Bayramlar; sosyal dayanışma ve barış şuurunun fertlere kuvvetle hâkim olduğu günlerdir. Dargınların kucaklaşması, aralarında kin, nefret bulunan kabile, aile ve şahısların, düşmanlık ve husumet duygularının sevgiye dönüşmesi, küçüklerin büyüklere saygı, büyüklerin küçüklere sevgi göstermesi, hastaların ziyaret edilmesi, verilecek küçük hediyelerle çocukların gönüllerinin alınması, hısım ve akrabanın bir kere daha yeniden kaynaşması, genellikle bayram günlerinde mümkün olmaktadır.

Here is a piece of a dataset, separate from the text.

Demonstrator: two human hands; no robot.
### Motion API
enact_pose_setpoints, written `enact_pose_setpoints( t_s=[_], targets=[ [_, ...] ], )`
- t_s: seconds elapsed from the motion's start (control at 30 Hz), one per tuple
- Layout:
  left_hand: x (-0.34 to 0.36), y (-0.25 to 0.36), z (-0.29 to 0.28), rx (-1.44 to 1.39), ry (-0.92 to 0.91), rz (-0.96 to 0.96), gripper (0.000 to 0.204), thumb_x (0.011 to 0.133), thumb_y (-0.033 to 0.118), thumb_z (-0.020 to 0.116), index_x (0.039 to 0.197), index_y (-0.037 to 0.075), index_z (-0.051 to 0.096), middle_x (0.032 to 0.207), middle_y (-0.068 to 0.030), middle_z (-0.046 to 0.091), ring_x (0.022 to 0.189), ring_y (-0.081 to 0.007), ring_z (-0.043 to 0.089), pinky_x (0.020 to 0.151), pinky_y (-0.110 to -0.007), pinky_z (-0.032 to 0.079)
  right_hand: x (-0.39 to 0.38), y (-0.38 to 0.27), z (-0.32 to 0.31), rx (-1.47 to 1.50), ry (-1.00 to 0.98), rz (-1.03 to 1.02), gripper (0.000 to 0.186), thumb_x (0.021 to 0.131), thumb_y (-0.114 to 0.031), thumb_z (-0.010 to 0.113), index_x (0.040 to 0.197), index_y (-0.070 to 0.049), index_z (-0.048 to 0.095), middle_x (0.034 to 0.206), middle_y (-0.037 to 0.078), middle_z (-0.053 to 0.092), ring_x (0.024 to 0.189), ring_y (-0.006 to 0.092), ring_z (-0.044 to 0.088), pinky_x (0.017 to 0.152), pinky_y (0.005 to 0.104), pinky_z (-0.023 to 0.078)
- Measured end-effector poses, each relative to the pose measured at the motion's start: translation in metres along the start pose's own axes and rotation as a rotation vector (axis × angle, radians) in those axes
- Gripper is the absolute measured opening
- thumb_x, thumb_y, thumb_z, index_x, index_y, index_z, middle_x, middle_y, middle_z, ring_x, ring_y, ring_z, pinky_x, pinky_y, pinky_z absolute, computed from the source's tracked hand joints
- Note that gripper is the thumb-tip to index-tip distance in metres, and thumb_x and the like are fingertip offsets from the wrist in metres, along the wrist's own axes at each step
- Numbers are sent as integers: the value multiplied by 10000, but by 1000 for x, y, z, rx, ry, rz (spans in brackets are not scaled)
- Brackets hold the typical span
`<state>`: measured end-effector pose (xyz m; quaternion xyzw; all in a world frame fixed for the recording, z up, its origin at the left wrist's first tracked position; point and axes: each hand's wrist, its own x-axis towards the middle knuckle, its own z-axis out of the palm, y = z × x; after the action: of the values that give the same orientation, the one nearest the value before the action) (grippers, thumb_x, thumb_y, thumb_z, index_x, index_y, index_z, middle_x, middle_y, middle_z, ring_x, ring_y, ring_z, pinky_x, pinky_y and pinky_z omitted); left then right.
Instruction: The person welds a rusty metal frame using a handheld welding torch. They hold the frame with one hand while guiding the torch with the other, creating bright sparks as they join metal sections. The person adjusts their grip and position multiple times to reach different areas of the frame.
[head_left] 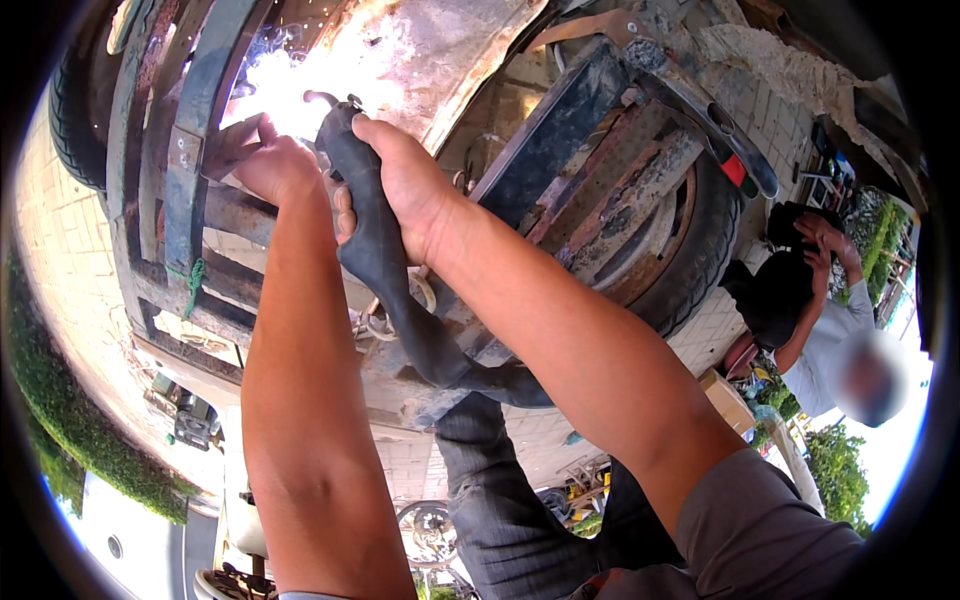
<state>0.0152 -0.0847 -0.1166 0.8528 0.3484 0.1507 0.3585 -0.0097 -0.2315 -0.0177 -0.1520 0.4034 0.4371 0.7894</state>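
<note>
The person's bare forearms (310,420) reach up over dark jeans (490,510), the right one coming out of a grey sleeve (760,520). Past the jeans, a dark, rubbery-looking torch (360,180) lies between the forearms, its thick cable (435,345) bending down and passing behind the right forearm. The right hand (400,185) is closed around the torch's body, fingers curled about its far side. The left hand (280,170) is just beside a rusty metal piece (232,148) of a slatted frame (185,175); whether it grips that cannot be told. At the torch's curved tip (318,97), a white glare (285,80) throws sparks and hides the detail around it. A green cord (192,280) is tied to the frame. Farther right stand a tyre (705,255) and another person (825,320), both hands raised near a black object (775,295). A hedge (80,390) runs far left.
</note>
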Motion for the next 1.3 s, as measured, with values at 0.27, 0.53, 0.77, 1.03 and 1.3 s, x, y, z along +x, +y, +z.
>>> enact_pose_setpoints(
  t_s=[0.27, 0.53, 0.77, 1.03, 1.3],
  targets=[
    [3, -4, 1, -222, 15, 115, 222, 886, 138, 567, 1043, -13, 609, 1061, -95, 649, 983, -194, 600, 852, -293, 453, 0, 1, 2, 11, 14, -20, 419, 878, -507, 454, 873, -98, 547, 577, 63, 509, 452, 204, 499, 537, 386, 461],
    [5, -4, 4, -241, -86, 246, 121, 873, 9, 484, 914, 8, 598, 868, -79, 640, 784, -166, 635, 687, -299, 506, -7, -1, 3, 25, 67, -30, 435, 876, -528, 441, 867, -106, 550, 591, 50, 510, 463, 198, 481, 518, 370, 432],
    [14, -22, 5, -107, 9, 244, 123, 818, 26, 580, 929, -19, 608, 915, -109, 657, 840, -236, 619, 772, -334, 475, -7, 1, 6, 40, 77, -44, 428, 880, -519, 445, 863, -105, 551, 606, 32, 497, 488, 172, 480, 505, 343, 434],
    [6, -9, 2, 14, 22, 191, 164, 817, 60, 612, 955, -28, 614, 946, -133, 661, 874, -262, 617, 814, -340, 465, -7, 1, 5, 60, 83, -79, 402, 887, -495, 468, 870, -104, 559, 713, 17, 516, 535, 133, 492, 491, 332, 447],
    [4, -7, 4, -5, 23, 188, 197, 819, 59, 618, 992, -34, 615, 999, -150, 653, 903, -277, 616, 842, -349, 455, -9, -3, 5, 44, 94, -44, 432, 891, -511, 436, 855, -100, 562, 595, 40, 496, 468, 181, 476, 507, 352, 440]
  ],
)
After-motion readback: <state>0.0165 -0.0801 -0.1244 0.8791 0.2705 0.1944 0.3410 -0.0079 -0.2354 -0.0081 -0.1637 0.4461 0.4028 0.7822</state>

Bayram günleri, sevinç günleridir. 
Bu günlerde sevinçli ve güler yüzlü olmak tavsiye edilmiştir. Bayram günleri toplum şuurunu bütünleşir. Toplum fertlerini birbirleriyle seviştirip kaynaştırır. Hayatın bitmek tükenmek bilmeyen sıkıntıları içinde bunalan, bitkin ve yorgun hâle gelen insanları, bayramlar dinçleştirir ve çalışma azimlerini artırır. Bu günlerde akraba ve komşularımızla olan ilişkilerimiz kuvvetlenir. Birlik ve kardeşliğimiz güçlenir.
Orucunu tutamayan sağlığı müsaade etmeyen kardeşlerimizi dışlamamalıyız. Orucunu tutan ve tutamayan kardeşlerimizi de kucaklamalıyız. 
Birlik ve beraberlik içinde bayramımızı kutlamalıyız. 
Bayram sabahı camilerimizi dolduran Müslümanların hep birlikte ve içtenlikle Yüce Allah’a yönelmeleri, O’ndan af ve bağış dilemeleri ayrı bir önem taşır. 
Çünkü böyle bir amaçla bir araya gelen, aynı iman ve heyecanı taşıyan toplulukları, Yüce Allah’ın rahmeti kuşatır.